Future Tense

Putting Teachers at the Center of Education Technology

This great program needs only a TV and VCR—no iPads necessary.

Concord-Carlisle, Mass., teacher Sandra Haupt co-teaches with the Blossoms lesson “The Power of Exponentials, Big and Small."
Sandra Haupt, a teacher in Concord-Carlisle, Massachusetts, co-teaches with the Blossoms lesson “The Power of Exponentials, Big and Small.”

Photo by M. Scott Brauer/Courtesy of MIT Blossoms

MIT Blossoms, one of the most exciting and effective uses of educational technology to help high school students learn math and science, doesn’t boast the latest in artificial intelligence or adaptive algorithms. Its secret weapon is, rather, a canny understanding of human psychology—both students’ and teachers’. Technologically speaking, its basic model could be executed with an old television and VCR.

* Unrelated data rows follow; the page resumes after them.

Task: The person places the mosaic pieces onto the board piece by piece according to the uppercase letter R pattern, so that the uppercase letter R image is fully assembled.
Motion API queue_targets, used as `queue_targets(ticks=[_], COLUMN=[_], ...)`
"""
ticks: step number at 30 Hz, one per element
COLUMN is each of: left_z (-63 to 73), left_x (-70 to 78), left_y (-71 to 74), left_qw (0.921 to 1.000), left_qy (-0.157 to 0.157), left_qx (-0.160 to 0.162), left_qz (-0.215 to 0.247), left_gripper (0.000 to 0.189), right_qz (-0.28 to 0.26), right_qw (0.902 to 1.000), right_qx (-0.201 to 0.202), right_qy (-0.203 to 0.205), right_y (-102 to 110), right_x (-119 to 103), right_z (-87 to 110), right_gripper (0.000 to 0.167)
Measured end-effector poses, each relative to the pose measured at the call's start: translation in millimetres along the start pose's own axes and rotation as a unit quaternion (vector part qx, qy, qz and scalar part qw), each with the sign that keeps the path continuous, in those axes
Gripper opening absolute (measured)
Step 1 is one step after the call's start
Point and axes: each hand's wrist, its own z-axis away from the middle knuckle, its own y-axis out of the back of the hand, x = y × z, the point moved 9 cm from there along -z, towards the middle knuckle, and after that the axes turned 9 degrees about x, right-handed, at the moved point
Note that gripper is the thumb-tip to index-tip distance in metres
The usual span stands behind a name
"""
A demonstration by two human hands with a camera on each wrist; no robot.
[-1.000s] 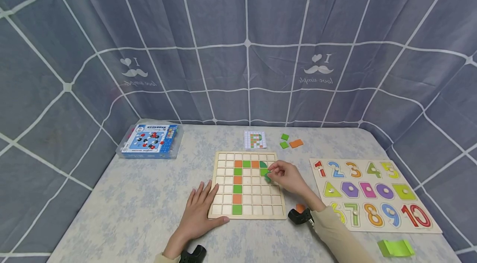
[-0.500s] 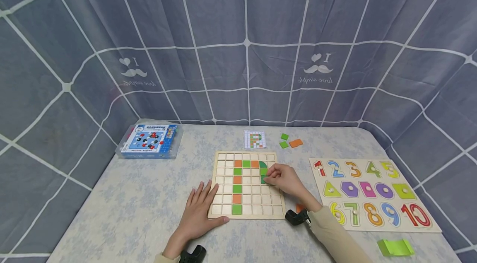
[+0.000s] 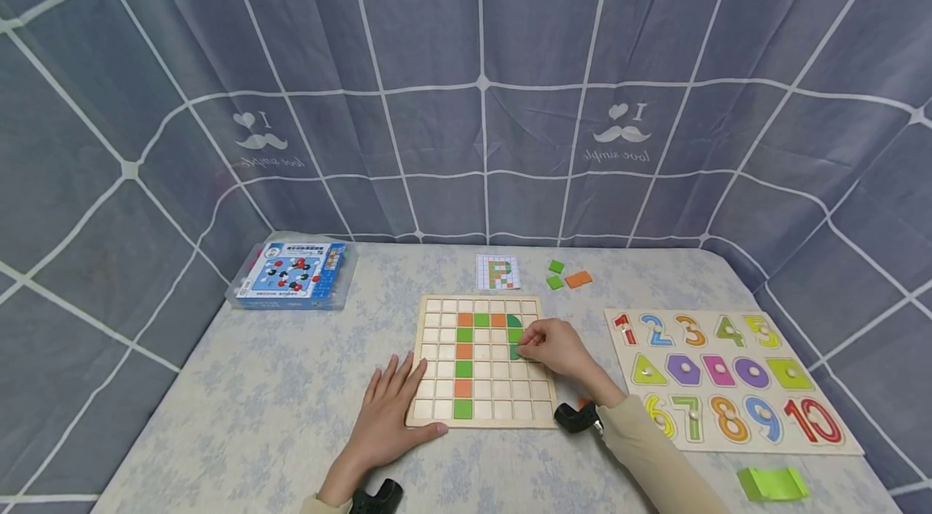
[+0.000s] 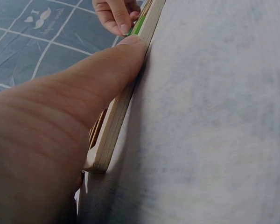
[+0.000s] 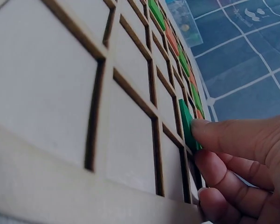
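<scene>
A wooden grid board (image 3: 437, 414) lies in the middle of the table, with orange and green square tiles in some of its cells. My left hand (image 3: 391, 409) is spread at the board's lower left corner, fingers along the left side and thumb on the near edge. At the right part of the grid, my right hand (image 3: 557, 348) pinches a dark green tile (image 5: 186, 123) between thumb and fingers, over the cell below a light green tile (image 3: 514, 335). Above that one sits a dark green quarter-round tile (image 3: 514, 321). The fingers partly hide the pinched tile.
Behind the board lie a small pattern card (image 3: 498, 273), loose green tiles (image 3: 556, 283) and orange tiles (image 3: 578, 279). A number-and-shape puzzle board (image 3: 717, 395) lies at right, with a green holder (image 3: 773, 485) before it. A plastic box (image 3: 294, 275) stands back left.
My right hand has moved slightly left and brought the dark green tile from the column's right side onto the cell below the light green tile. The left hand has stayed still.
</scene>
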Motion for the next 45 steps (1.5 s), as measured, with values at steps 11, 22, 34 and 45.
queue_targets(ticks=[11,22,34,45], left_z=[0.1,0.0,1.3,-0.4], left_x=[-0.2,0.6,0.6,1.2], left_y=[0.3,0.9,1.8,0.7], left_qw=[1.0000,1.0000,0.9999,1.0000], left_qy=[-0.002,0.002,-0.002,-0.001], left_qx=[0.004,0.002,0.011,0.006], left_qz=[-0.007,0.001,0.001,-0.002], left_gripper=[0.097,0.097,0.097,0.097], right_qz=[0.021,0.012,0.035,0.074], right_qw=[0.9997,0.9997,0.9938,0.9872], right_qx=[0.008,0.004,0.070,0.127], right_qy=[-0.009,0.021,0.079,0.061], right_y=[1.3,1.5,37.4,87.4], right_x=[-6.5,-10.0,-4.7,18.9], right_z=[3.6,6.2,-11.5,-38.2], right_gripper=[0.012,0.010,0.007,0.014])
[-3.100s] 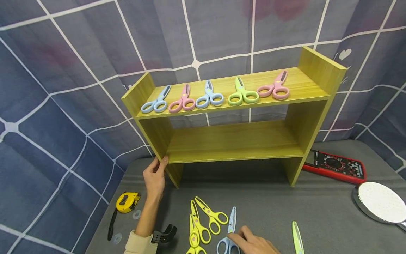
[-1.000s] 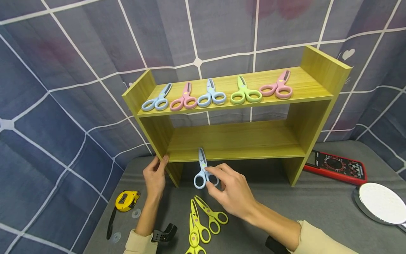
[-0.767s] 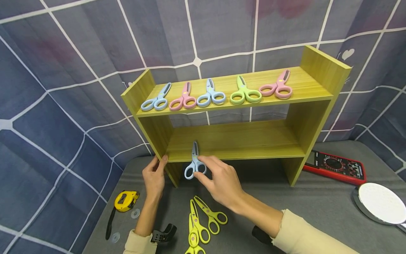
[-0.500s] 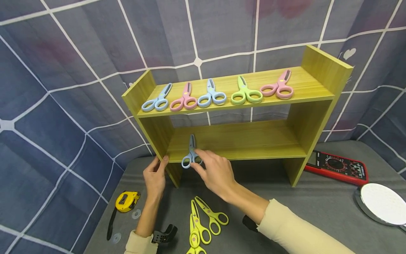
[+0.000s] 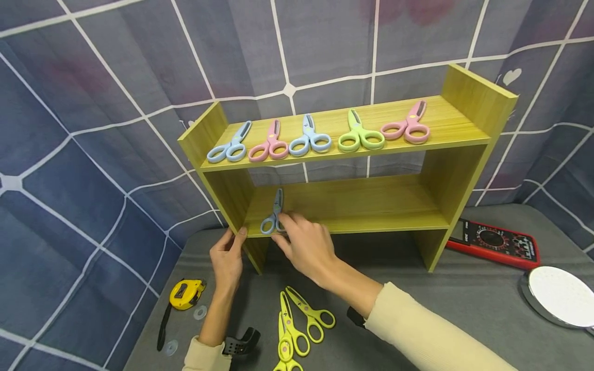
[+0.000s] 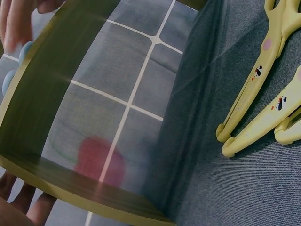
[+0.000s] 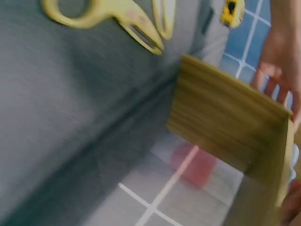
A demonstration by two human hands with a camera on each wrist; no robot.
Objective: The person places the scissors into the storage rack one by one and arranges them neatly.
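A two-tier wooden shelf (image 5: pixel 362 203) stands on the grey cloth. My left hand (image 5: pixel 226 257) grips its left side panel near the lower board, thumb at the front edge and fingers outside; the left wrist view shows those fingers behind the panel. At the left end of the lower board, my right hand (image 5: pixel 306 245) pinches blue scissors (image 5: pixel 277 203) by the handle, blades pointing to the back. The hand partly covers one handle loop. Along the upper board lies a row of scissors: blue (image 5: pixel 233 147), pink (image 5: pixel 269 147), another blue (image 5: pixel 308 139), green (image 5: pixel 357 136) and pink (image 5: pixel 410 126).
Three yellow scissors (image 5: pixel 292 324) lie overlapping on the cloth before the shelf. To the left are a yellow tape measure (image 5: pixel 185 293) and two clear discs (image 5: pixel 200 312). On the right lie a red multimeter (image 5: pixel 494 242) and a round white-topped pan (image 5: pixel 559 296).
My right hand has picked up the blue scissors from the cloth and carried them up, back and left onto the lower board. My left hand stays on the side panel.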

In fact, it was. Blossoms was born a decade ago when Richard Larson, a professor of engineering systems at MIT and an early advocate of educational technology, visited a run-down school in rural central China. The classroom was lit by two bare bulbs hanging from the ceiling, and was so cold that students kept their coats on inside. It did have a used TV and VCR, which the teacher employed to play a video of a science lecture. She would show a few minutes of the tape, then turn it off and engage her students in a surprisingly dynamic, interactive lesson. This was followed by a few more minutes of the video, then back to interaction with the students.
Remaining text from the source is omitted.